Uncharted Golden Abyss Delivers A Home Console Experience

Uncharted Golden Abyss is the best reason, but certainly not the only one, to buy Sony’s still-codenamed Next Generation Portable.

It is a game that delivers what you’d expect from a console, it cuts no corners, offers no excuses. This is gaming on the go without the need to make do. This is the reason you’d want to carry around something that is made for gaming, rather than something that is merely able to play games.

My first moments with Sony’s NGP at a press event last month wasn’t spent playing Uncharted Golden Abyss, but it was Golden Abyss that made me a true believer in the importance of dual-thumbstick portable gaming.

Back when Uncharted was shown to Brian Ashcraft in Japan, following the unveiling of the NGP, the already impressive game was just a tech demo, Sony Worldwide Studios VP Scott Rohde told a gathering of press last week. Much has been added and changed since that early look.

Golden Abyss is a brand new Uncharted game, he said, that takes place before Drake’s Fortune. It is not a prequel, he said, it is a stand alone story, one that takes more than two hours to tell.

The game was created using the same motion capture techniques used on Uncharted 2 and Uncharted 3, Rohde said. The NGP even allows for real-time lighting and advanced shaders. While the graphics are impressive, stunning even, developers Bend Studio were sure to put in as much work on the story and gameplay as they did the graphics.

That’s because the NGP has some interesting ways to play games. It has those two glorious thumbsticks, a touch screen on the front and a touchpad on the back and can detect motion.

We watch as Drake approaches a guard standing by a cliff in a lush jungle near the remains of the Temple of Serpents. An icon bar pops up on the screen close to the thumbsticks showing buttons and swipe symbols. Touching one knocks the guard from his roost. It also allows Drake to quickly change weapons and pick items up.

Later we see Drake climbing across a cliff face, when he gets to a crevice. Tilting the NGP causes Drake to lean and reach out toward the opposing cliff. Tapping that cliff causes Drake to jump. When Drake arrives at a set of wooden posts jutting from the side of the cliff, sliding your finger across the posts causes Drake to monkey-bar his way along cliff.

The good news? You don’t have to use the touchscreen to play, it’s an option. The better news? You’ll still probably want to because it works.

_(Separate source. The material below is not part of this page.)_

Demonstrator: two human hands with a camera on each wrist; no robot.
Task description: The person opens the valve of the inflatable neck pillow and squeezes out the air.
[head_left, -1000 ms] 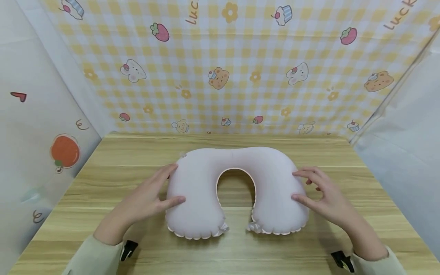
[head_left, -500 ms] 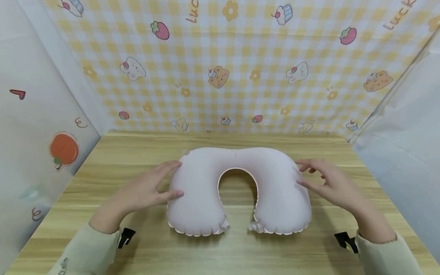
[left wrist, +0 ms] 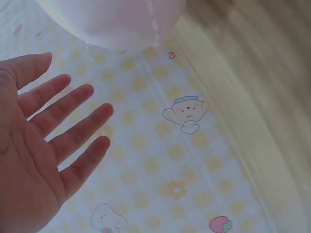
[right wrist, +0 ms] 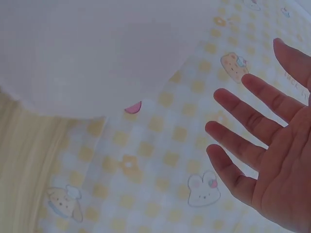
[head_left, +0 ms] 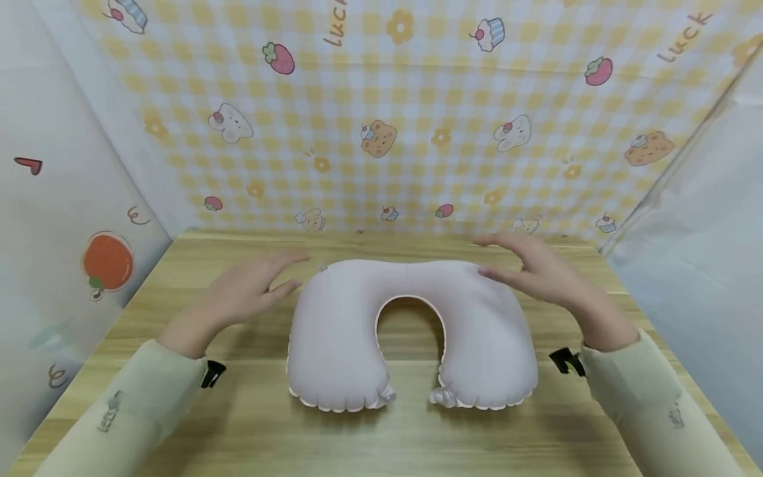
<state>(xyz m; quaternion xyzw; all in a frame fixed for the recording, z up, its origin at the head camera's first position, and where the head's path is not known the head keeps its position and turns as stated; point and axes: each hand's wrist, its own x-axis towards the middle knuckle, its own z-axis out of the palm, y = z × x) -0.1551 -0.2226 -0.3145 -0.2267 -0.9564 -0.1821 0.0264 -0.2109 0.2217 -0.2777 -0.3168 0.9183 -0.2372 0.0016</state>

As Rohde explains this we watch Drake climb under a guard, a tap of the screen has him pull the enemy from the cliff. A few minutes later Drake sneaks up behind another guard, tapping the guard causes Drake to kill him silently.

Later I get a chance to play the game. The NGP feels slightly big in my hands, thicker then I expected. But I seen forget that as I stare into the crisp 5-inch OLED screen. Rohde told us that the game has four times the resolution of the Playstation Portable, that the game displays 260,000 polygons per a frame. None of that registers though as I sink into the familiar experience of guiding Drake through another jungle, on an adventure for some unknown prize.

In the distance I see man walking across the remains of a temple. I crouch Drake behind a low wall and then use the thumbsticks to position him and pop off some headshots. The controls are solid, not just reminiscent of a Playstation 3 controller, but seemingly matching one.

Moving and firing, too, is effortless. I shift between cover, run to new hiding spots, all while firing off shots at enemies who are now returning fire. None of it is a struggle. None of it frustrates my aim, or intent. And then there are the improvements. Using the touchscreen to toss the grenade is a joy. I just switch to a grenade, and then touch and drag to the exact spot I want Drake to toss the explosive.

Sniping is a bit of a challenge, requiring players to use the motion sensing of the NGP when zoomed in to aim, but the balance between effort and reward seems just right.

Uncharted Golden Abyss certainly isn’t the sort of first-person shooter experience that will completely stress test the abilities of the NGP’s dual thumbsticks, that will have to wait for a Battlefield or Call of Duty, but it requires enough shooting and moving to prove what gamers have been saying for years: Shooters just don’t work with a single thumbstick.